Delegates from 193 nations are meeting in Nagoya, Japan, this week. On their agenda is a proposal for a moratorium on field experiments in potential geoengineering solutions for global warming.

It is a continuation of a controversial debate among the group, usually focused on discussions of ensuring the survival of endangered species and the loss of key habitats.

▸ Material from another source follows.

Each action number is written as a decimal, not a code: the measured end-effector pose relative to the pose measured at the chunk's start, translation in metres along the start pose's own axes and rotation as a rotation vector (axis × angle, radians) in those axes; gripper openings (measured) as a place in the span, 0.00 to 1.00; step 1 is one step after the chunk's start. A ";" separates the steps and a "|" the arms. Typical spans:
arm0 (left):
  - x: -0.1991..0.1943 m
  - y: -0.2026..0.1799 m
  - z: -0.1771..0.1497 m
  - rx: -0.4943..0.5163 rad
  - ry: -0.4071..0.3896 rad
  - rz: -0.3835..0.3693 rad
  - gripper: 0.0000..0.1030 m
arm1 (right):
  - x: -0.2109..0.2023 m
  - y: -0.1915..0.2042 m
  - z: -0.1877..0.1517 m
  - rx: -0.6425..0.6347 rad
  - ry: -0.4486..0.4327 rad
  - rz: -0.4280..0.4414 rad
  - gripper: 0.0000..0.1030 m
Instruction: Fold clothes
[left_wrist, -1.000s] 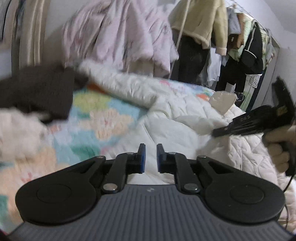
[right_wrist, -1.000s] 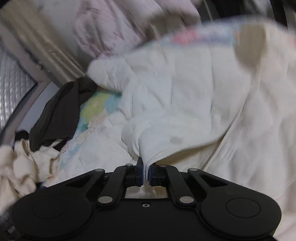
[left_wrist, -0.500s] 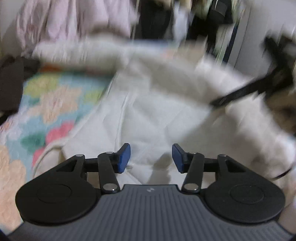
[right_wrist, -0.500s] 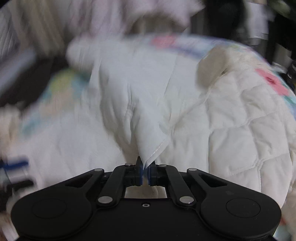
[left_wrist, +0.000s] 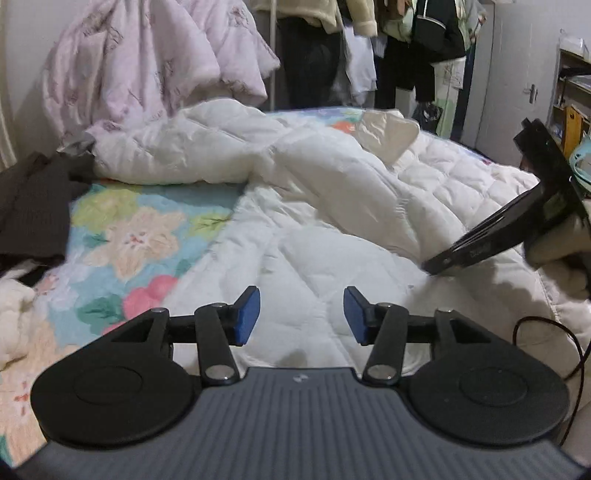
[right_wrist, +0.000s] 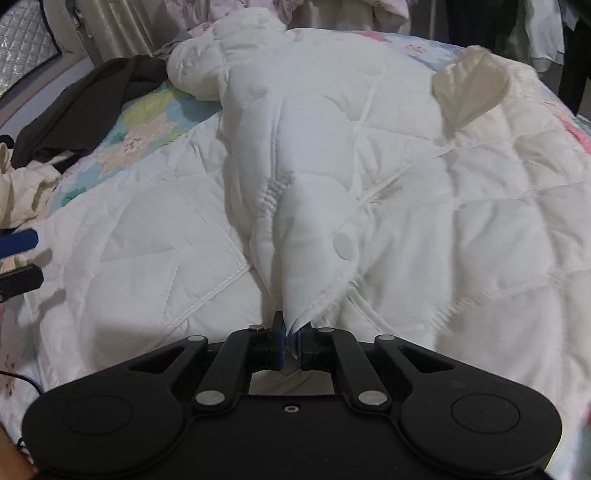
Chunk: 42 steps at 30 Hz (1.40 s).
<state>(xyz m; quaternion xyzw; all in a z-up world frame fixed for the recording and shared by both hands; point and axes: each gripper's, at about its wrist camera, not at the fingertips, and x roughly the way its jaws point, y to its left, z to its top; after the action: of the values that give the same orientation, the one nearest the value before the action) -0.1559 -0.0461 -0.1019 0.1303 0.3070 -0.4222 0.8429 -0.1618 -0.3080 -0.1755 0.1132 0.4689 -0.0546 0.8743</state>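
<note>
Your white quilted jacket (right_wrist: 369, 177) sprawls across the floral bedsheet (left_wrist: 122, 236), one sleeve folded over its body, leaving bare sheet on your left. One dark garment (right_wrist: 77, 110) lies at the far-left edge. Your right gripper (right_wrist: 291, 343) pinches the sleeve cuff (right_wrist: 314, 251); your left gripper (left_wrist: 300, 314) hovers with jaws spread, holding nothing.

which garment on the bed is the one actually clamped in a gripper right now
The white quilted jacket: its cuff is pinched in the right gripper. The dark brown garment and cream garment lie untouched; the left gripper is open.
</note>
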 end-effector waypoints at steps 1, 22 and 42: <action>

They are parties to the U.N. Convention on Biodiversity.

A draft agenda for the meeting, dated Oct. 1, includes a proposal that “no climate-related geoengineering activities take place until there is an adequate scientific basis on which to justify such activities and appropriate consideration of the associated risks.”

It’s not clear that the broadly worded prohibition will meet with approval from delegates, but it isn’t the first time the Convention on Biodiversity waded into the emerging field.

Two years ago in Bonn, Germany, nations that participate in the convention backed a ban on one geoengineering technique — seeding the ocean with tiny particles of iron to encourage the growth of algae that consume carbon dioxide.

Environmental groups were able to use the ban to persuade the German government to temporarily halt one large-scale field test of ocean iron fertilization — known as LOHAFEX — in the Southern Ocean near Antarctica.

The Canada-based ETC Group is among those pushing for the new ban over concerns that field tests or implementation of geoengineered climate fixes will disproportionately harm developing nations and dilute support for an international effort to cut the world’s greenhouse gas output, said program manager Diana Bronson.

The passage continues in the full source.